Après une semaine de silence, M. Trudeau a dit que « la liberté d’expression n’est pas sans limite ». Il fait un lien entre le prof et un homme qui crie au feu dans un cinéma bondé…

On a beaucoup souligné, avec raison, l’affront à la France. Un enseignant est décapité et le premier ministre du Canada reconnaît des torts aux deux côtés.

Mais ce qu’on a moins dit, c’est que M. Trudeau a aussi attaqué l’autonomie des enseignants. Sa déclaration constituait une ingérence dans le cours d’éthique et culture religieuse (ECR) du Québec.

Le programme ministériel impose des thèmes généraux, comme la tolérance, « l’expérience des croyants » ainsi que les références religieuses dans la culture et dans l’art. Les enseignants les abordent ensuite à leur façon. Il arrive que certains parlent des caricatures de Charlie Hebdo dans ce cours, surtout en quatrième et cinquième secondaire. Cela se comprend : la controverse est au cœur de vifs débats.

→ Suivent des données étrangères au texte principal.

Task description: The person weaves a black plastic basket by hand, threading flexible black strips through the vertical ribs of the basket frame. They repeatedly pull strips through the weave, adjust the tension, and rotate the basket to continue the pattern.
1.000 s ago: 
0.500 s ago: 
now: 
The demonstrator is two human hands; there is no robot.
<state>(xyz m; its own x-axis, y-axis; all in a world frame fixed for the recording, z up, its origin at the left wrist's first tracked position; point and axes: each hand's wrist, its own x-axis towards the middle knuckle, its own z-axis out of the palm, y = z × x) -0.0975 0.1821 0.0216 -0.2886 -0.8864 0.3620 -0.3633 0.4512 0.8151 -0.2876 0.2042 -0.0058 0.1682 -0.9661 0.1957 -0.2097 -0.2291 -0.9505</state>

La semaine dernière, une enseignante a reconnu avoir montré des caricatures en classe. En réaction, un homme l’a accusée sur Twitter de « jouer avec le feu », pour ensuite divulguer son adresse au travail…

Pourtant, l’enseignante ne voulait pas montrer les caricatures inutilement vulgaires, et elle disait accepter que les élèves mal à l’aise sortent de la classe.

Marwah Rizqy, critique libérale en éducation, a vu le gazouillis de l’homme. Elle n’a pas pris de risque, m’a-t-elle raconté lundi. En 10 minutes, elle avait alerté les autorités scolaires et la police.

C’était la chose à faire.

Je me demande comment aurait réagi M. Trudeau. En s’inquiétant de cette tentative d’intimidation, ou en sermonnant la prof ? J’ai bien peur de déjà pouvoir deviner la réponse.